Trump denied the veracity of the report.
Starr expects Russia investigation to lead to indictments
Remember Ken Starr? The independent counsel whose broad investigation in the 1990s led to former President Bill Clinton’s impeachment? He has some thoughts on the Russia investigation.
In an appearance on CNN Saturday, Starr told host Michael Smerconish that he has a “sense that there will in fact be indictments” in the Russia probe, citing former Trump campaign chairman Paul Manafort and resigned national security adviser Michael Flynn as possible targets.
Flynn was forced to resign in February amid revelations about his conversations with then-Russian ambassador Sergey Kislyak. Manafort had his home raided in June by Mueller’s team, who reportedly told him to expect an indictment.

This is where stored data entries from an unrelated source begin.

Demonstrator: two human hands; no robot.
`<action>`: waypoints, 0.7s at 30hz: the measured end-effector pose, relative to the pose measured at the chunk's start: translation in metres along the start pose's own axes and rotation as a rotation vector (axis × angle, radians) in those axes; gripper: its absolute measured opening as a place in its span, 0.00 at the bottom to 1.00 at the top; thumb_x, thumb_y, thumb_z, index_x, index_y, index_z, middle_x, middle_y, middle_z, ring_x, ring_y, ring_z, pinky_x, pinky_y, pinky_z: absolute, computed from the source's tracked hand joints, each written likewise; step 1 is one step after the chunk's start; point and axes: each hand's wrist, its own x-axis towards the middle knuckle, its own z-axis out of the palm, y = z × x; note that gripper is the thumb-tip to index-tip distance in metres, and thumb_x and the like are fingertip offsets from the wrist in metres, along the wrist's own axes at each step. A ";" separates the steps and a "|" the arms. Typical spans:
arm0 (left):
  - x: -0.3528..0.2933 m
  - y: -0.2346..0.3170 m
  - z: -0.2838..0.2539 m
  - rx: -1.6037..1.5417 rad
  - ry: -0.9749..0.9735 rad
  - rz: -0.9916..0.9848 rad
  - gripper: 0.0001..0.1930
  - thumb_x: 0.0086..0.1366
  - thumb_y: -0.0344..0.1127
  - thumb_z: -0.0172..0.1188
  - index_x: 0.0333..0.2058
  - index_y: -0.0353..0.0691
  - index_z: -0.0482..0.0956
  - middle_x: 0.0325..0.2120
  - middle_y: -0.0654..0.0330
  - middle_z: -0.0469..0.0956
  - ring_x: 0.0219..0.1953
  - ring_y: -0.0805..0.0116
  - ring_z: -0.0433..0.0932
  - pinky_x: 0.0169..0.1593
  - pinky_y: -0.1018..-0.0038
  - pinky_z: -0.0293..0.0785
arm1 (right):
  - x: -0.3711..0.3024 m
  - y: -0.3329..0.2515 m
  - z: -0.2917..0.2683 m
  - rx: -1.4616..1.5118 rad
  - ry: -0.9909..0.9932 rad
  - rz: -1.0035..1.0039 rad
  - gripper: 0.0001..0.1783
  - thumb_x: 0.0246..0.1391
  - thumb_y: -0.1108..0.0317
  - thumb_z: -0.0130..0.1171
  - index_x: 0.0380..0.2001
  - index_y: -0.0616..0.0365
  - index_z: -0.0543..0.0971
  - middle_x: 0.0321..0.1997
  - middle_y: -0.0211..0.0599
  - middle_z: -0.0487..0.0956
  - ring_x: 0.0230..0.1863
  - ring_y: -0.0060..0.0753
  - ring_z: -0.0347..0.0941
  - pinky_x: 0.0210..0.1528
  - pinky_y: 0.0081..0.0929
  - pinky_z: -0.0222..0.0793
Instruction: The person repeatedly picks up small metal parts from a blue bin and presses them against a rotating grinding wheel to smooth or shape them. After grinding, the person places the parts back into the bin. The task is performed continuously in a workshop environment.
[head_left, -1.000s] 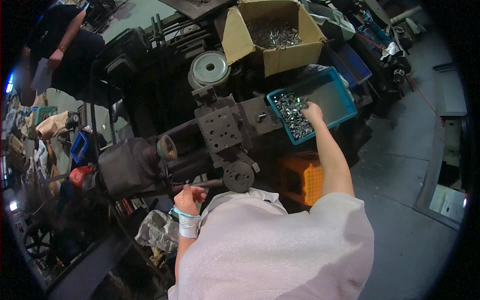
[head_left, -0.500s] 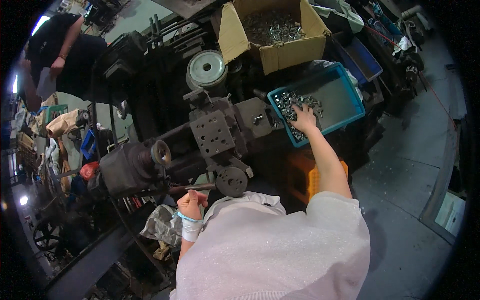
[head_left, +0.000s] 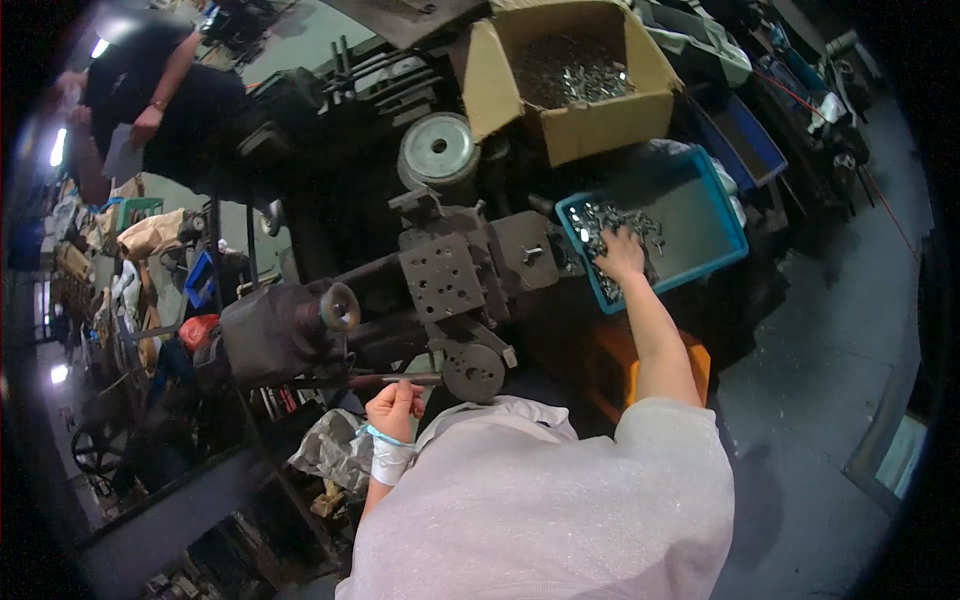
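Note:
My right hand (head_left: 622, 257) reaches into the left part of a teal plastic tray (head_left: 690, 268). Its fingers are bent and somewhat apart, touching a heap of small shiny metal parts (head_left: 596, 222). Whether a part is between the fingertips cannot be made out. My left hand (head_left: 394, 412), with a pale wrap and light-blue band at the wrist, is closed in a pinch beside a metal rod (head_left: 415, 379) near a round dark disc (head_left: 473, 372). What it pinches, if anything, is too small to name. Another small metal part (head_left: 532, 254) lies on the machine's flat plate (head_left: 520, 275).
A dark machine with a drilled block (head_left: 441, 277) stands before me. An open cardboard box (head_left: 605, 130) of metal parts sits beyond the tray, a blue bin (head_left: 740, 145) beside it. An orange crate (head_left: 703, 372) is under my right arm. A person (head_left: 165, 85) stands far left.
The whole view has shifted, so the scene sits lower and further right. My right hand stays in the heap, its fingers less spread. My left hand stays pinched near the rod.

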 end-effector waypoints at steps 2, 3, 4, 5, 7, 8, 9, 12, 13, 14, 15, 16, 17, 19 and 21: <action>0.002 -0.004 -0.004 0.039 0.002 0.026 0.14 0.60 0.35 0.50 0.21 0.30 0.73 0.11 0.60 0.69 0.14 0.76 0.66 0.18 0.80 0.62 | 0.008 0.016 0.021 0.089 0.226 -0.096 0.21 0.36 0.65 0.54 0.39 0.51 0.71 0.40 0.47 0.68 0.45 0.49 0.64 0.46 0.38 0.62; 0.002 -0.006 -0.005 -0.012 0.016 0.024 0.13 0.59 0.34 0.50 0.21 0.30 0.73 0.12 0.61 0.70 0.14 0.76 0.66 0.18 0.79 0.63 | 0.009 0.019 0.026 0.069 0.279 -0.120 0.20 0.37 0.66 0.53 0.39 0.52 0.71 0.40 0.48 0.69 0.43 0.49 0.65 0.46 0.39 0.62; -0.001 -0.006 -0.006 -0.020 0.037 -0.002 0.12 0.59 0.32 0.50 0.21 0.30 0.74 0.12 0.61 0.70 0.13 0.77 0.66 0.18 0.79 0.63 | 0.000 0.006 0.001 0.072 0.119 -0.110 0.20 0.37 0.66 0.53 0.40 0.53 0.71 0.43 0.48 0.68 0.45 0.49 0.65 0.45 0.39 0.63; 0.000 -0.004 -0.007 0.020 0.039 -0.042 0.11 0.58 0.32 0.49 0.22 0.31 0.75 0.13 0.61 0.72 0.14 0.77 0.67 0.18 0.80 0.64 | -0.003 0.003 -0.005 0.150 0.101 -0.095 0.20 0.37 0.67 0.53 0.39 0.53 0.71 0.45 0.47 0.67 0.46 0.50 0.65 0.44 0.40 0.64; 0.001 0.002 -0.008 -0.025 0.001 -0.021 0.11 0.59 0.33 0.49 0.24 0.31 0.76 0.14 0.60 0.73 0.15 0.78 0.69 0.20 0.82 0.66 | 0.004 0.017 0.024 0.237 0.169 -0.069 0.19 0.37 0.70 0.53 0.39 0.54 0.71 0.49 0.51 0.65 0.45 0.52 0.65 0.43 0.40 0.64; 0.003 0.004 -0.007 -0.002 -0.007 -0.031 0.12 0.59 0.34 0.50 0.24 0.31 0.76 0.15 0.60 0.73 0.16 0.78 0.69 0.20 0.82 0.66 | 0.011 0.024 0.035 0.252 0.146 -0.065 0.19 0.37 0.73 0.52 0.39 0.54 0.71 0.50 0.53 0.63 0.44 0.54 0.66 0.43 0.39 0.65; 0.003 -0.001 -0.007 -0.051 0.013 -0.052 0.14 0.59 0.40 0.52 0.23 0.35 0.76 0.12 0.65 0.71 0.14 0.82 0.66 0.18 0.84 0.62 | 0.009 0.023 0.032 0.295 0.208 -0.111 0.17 0.36 0.74 0.52 0.36 0.55 0.72 0.48 0.55 0.65 0.44 0.54 0.65 0.43 0.39 0.64; 0.004 -0.008 -0.010 -0.085 -0.002 -0.047 0.16 0.59 0.42 0.51 0.22 0.35 0.76 0.12 0.66 0.70 0.14 0.82 0.65 0.18 0.83 0.61 | 0.029 0.036 0.036 0.481 0.170 -0.012 0.16 0.29 0.77 0.55 0.29 0.62 0.76 0.29 0.51 0.74 0.30 0.48 0.70 0.34 0.35 0.65; 0.006 0.003 -0.006 -0.078 -0.022 -0.050 0.16 0.59 0.42 0.51 0.22 0.35 0.76 0.12 0.66 0.70 0.14 0.82 0.65 0.18 0.83 0.61 | 0.051 0.074 0.076 0.567 0.375 -0.057 0.09 0.30 0.76 0.53 0.22 0.61 0.76 0.22 0.42 0.74 0.20 0.37 0.68 0.22 0.30 0.63; 0.005 -0.005 -0.009 -0.121 -0.023 -0.053 0.16 0.59 0.42 0.51 0.21 0.36 0.75 0.12 0.66 0.70 0.14 0.82 0.64 0.18 0.83 0.61 | 0.055 0.074 0.078 0.849 0.240 0.108 0.10 0.32 0.75 0.53 0.25 0.59 0.77 0.20 0.36 0.73 0.16 0.31 0.66 0.17 0.26 0.59; 0.005 -0.006 -0.009 -0.102 -0.010 -0.052 0.16 0.59 0.42 0.51 0.21 0.36 0.75 0.12 0.66 0.70 0.14 0.82 0.64 0.18 0.83 0.61 | 0.056 0.077 0.074 1.120 0.094 0.288 0.12 0.33 0.75 0.53 0.28 0.58 0.77 0.19 0.31 0.72 0.13 0.24 0.63 0.11 0.22 0.56; 0.004 -0.007 -0.009 -0.083 -0.002 -0.054 0.16 0.59 0.42 0.51 0.21 0.36 0.75 0.12 0.66 0.70 0.14 0.81 0.64 0.18 0.83 0.61 | 0.051 0.076 0.066 1.359 0.101 0.376 0.14 0.35 0.75 0.53 0.31 0.57 0.76 0.18 0.28 0.70 0.11 0.21 0.60 0.09 0.18 0.51; 0.005 -0.008 -0.010 -0.063 0.005 -0.056 0.16 0.59 0.42 0.51 0.21 0.36 0.75 0.12 0.66 0.70 0.14 0.81 0.64 0.18 0.83 0.61 | 0.047 0.074 0.059 1.599 0.106 0.466 0.16 0.37 0.75 0.53 0.35 0.56 0.75 0.17 0.25 0.68 0.09 0.17 0.56 0.07 0.14 0.47; 0.007 -0.006 -0.008 -0.064 -0.008 -0.065 0.16 0.59 0.41 0.51 0.22 0.35 0.75 0.12 0.65 0.70 0.14 0.80 0.65 0.18 0.83 0.61 | 0.047 0.099 0.072 2.033 0.057 0.380 0.13 0.42 0.71 0.54 0.35 0.54 0.73 0.18 0.27 0.69 0.11 0.17 0.56 0.07 0.13 0.47; 0.012 -0.001 -0.005 -0.060 -0.025 -0.069 0.15 0.60 0.41 0.50 0.23 0.34 0.76 0.12 0.63 0.71 0.14 0.79 0.66 0.18 0.83 0.62 | 0.055 0.124 0.083 2.454 -0.092 0.302 0.10 0.45 0.69 0.53 0.34 0.55 0.72 0.24 0.29 0.72 0.15 0.17 0.60 0.07 0.13 0.49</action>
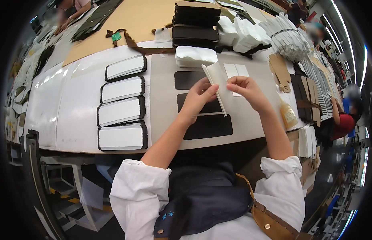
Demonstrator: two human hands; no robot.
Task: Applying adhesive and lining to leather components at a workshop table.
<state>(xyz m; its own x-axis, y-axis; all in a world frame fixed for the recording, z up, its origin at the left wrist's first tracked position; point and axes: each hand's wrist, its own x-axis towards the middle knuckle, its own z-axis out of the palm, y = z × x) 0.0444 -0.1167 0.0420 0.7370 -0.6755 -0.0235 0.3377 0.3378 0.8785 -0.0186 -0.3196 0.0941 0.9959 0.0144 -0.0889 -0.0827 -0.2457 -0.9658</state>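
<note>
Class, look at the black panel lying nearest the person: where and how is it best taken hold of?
Probably the black panel is best pinched at its right short edge, coming in low from the right. It lies flat and looks thin, so a fingertip would likely need to lift that edge first. In this view the left forearm is close to its left end, making that side more awkward.
</note>
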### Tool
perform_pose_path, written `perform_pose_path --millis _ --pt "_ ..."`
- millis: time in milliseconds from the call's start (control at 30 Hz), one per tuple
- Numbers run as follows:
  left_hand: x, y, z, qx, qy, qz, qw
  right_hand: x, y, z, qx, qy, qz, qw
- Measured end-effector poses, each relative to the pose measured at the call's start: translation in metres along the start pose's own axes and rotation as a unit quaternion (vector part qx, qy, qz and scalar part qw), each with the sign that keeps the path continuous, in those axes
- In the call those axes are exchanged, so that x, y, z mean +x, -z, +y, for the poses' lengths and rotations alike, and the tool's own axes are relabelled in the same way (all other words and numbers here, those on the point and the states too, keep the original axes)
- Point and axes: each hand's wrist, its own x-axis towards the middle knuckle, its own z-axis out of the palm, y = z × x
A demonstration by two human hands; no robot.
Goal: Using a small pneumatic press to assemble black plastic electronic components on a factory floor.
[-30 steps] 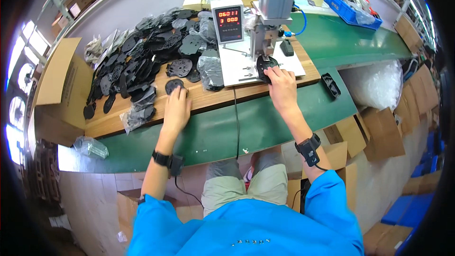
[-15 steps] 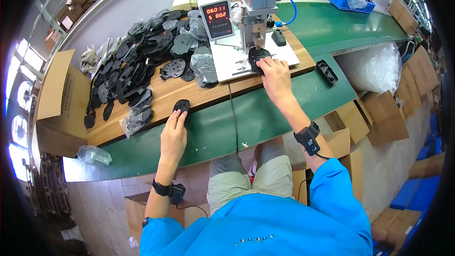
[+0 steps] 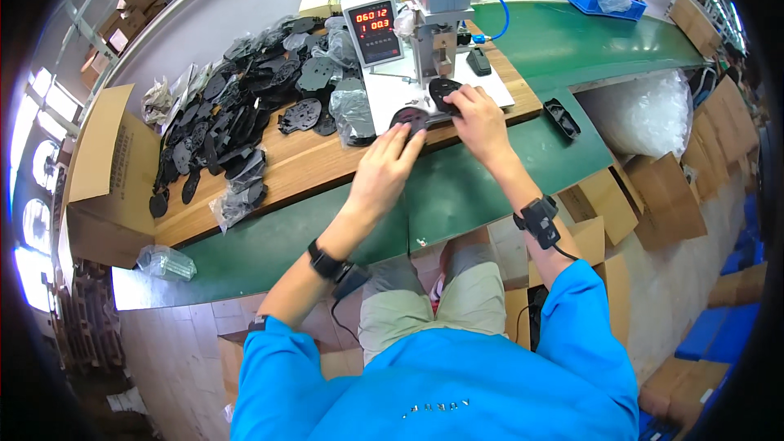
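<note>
Under the head of a bench press (image 3: 436, 49), my right hand (image 3: 483, 126) grips the near right edge of a flat black plastic plate (image 3: 442, 92). A second black oval plate (image 3: 411, 118) is in the fingers of my left hand (image 3: 380, 171), at the front edge of the press's white base (image 3: 382, 102). The two plates lie close side by side. My fingers cover part of each one. Attached to the left of the press is a white counter box (image 3: 374, 26) with a lit red display.
A heap of black plastic plates (image 3: 220, 106) and clear bags covers the wooden board's left side. An open carton (image 3: 110, 180) stands beyond it. A small black part (image 3: 479, 63) lies right of the press, and a hollow black shell (image 3: 562, 118) on the green table (image 3: 506, 180).
My left hand has carried its plate from the board's front edge rightward to the press base. My right hand has drawn slightly back, its plate tilting. The display's figures have changed.
</note>
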Motion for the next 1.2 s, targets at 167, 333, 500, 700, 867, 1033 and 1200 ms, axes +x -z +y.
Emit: perform_pose_path --millis 167,333,500,700,867,1033,1200 --pt "0.053 -0.044 0.015 0.029 -0.03 0.02 0.999 -0.068 0.078 -0.007 0.046 -0.148 0.136 0.978" --pt "0.069 -0.08 0.014 0.016 -0.013 0.015 1.0 -0.214 0.131 -0.002 0.039 -0.267 0.171 0.948" --pt "0.072 -0.092 0.016 0.057 -0.002 -0.001 0.998 -0.387 0.148 0.027 -0.039 -0.466 0.122 0.876" --pt "0.086 -0.078 0.028 0.086 0.034 -0.05 0.994 -0.59 0.111 0.066 -0.129 -0.645 0.029 0.752" --pt "0.079 -0.078 0.029 0.124 0.006 -0.052 0.991 -0.625 0.076 0.068 -0.056 -0.722 -0.058 0.687" --pt "0.077 -0.08 0.027 0.099 0.0 -0.036 0.994 -0.449 0.048 0.038 -0.131 -0.518 0.063 0.843" --pt "0.074 -0.081 0.019 0.041 0.022 0.017 0.999 -0.158 0.076 -0.043 0.015 -0.196 0.081 0.977"
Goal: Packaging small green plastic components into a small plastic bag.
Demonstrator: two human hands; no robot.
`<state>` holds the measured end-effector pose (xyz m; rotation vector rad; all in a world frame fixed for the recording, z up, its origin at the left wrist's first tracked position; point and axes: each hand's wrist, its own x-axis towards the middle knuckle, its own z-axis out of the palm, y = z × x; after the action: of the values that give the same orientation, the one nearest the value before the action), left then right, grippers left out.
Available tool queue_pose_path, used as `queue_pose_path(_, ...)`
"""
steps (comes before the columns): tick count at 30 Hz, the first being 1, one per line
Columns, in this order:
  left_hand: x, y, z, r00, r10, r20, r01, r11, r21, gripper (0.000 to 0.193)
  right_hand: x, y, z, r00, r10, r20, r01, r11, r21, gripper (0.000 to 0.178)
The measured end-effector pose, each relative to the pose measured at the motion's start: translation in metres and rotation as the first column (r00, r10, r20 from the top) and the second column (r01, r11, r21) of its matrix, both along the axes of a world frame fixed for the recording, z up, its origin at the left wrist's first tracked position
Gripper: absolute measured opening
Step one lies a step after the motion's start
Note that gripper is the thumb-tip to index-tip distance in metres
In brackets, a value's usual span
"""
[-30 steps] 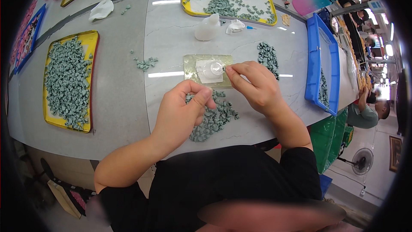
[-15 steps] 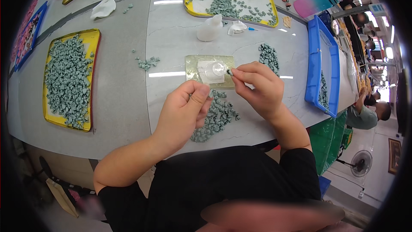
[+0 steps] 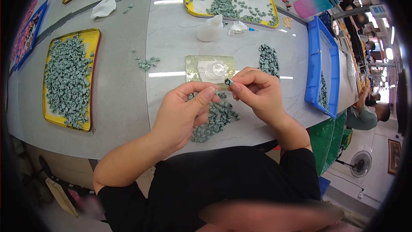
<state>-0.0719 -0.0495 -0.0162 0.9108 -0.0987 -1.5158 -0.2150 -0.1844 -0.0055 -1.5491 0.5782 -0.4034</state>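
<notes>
My right hand (image 3: 262,96) pinches a small green piece with a dark face (image 3: 228,81) between thumb and fingertips. Close beside it, my left hand (image 3: 182,109) is closed, thumb against forefinger; whatever sits in that pinch is too small to make out. Under and between the hands lies a loose pile of small grey-green pieces (image 3: 221,118). Just beyond the fingertips, a translucent yellowish block (image 3: 193,66) carries a white sheet and a small clear round dish (image 3: 218,69).
A yellow tray heaped with green pieces (image 3: 96,45) is at left, another yellow-rimmed tray (image 3: 189,6) at the back. A white bottle (image 3: 208,30) stands beyond the block. Rightward are a second pile (image 3: 268,59), a blue bin (image 3: 314,60) and a pink-and-blue drinking bottle (image 3: 313,3).
My right hand has drawn slightly nearer to me, turning the piece so its dark face shows. My left fingertips have shifted slightly right, closer to the right hand.
</notes>
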Motion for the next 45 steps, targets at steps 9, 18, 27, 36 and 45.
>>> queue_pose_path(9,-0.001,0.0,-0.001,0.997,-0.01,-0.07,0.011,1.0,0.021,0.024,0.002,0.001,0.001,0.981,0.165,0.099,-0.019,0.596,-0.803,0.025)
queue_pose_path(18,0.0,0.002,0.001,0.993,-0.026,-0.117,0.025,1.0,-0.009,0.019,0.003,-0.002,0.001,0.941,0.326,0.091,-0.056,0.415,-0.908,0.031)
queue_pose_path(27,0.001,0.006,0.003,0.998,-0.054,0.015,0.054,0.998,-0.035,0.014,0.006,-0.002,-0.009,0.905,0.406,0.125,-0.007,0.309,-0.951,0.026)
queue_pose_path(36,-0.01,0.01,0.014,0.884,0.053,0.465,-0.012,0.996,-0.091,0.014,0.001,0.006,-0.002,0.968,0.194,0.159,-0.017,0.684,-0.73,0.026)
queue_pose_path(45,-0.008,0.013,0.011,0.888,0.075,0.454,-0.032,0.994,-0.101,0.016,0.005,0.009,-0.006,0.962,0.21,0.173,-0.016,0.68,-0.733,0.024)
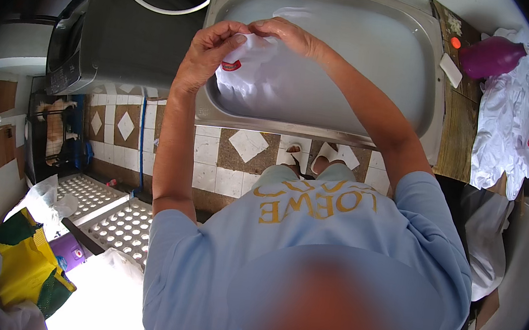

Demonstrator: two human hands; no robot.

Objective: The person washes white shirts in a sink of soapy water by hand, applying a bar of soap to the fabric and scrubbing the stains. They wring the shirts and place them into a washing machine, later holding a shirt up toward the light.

Trump entrusts U.S.-Russia relations to Huntsman
He wished well the former Utah governor and envoy to China, whom he tapped as his ambassador to Moscow in July, as he leaves to “work toward improving our relationship with Russia.”
In an interview on Fox and Friends — Trump’s favorite television program — that same day, Huntsman told his daughter Abby, one of the show’s co-hosts, that the relationship was “at an all-time low” but that he hopes to “achieve results in this relationship that are good for the people of America and good for the people of Russia.”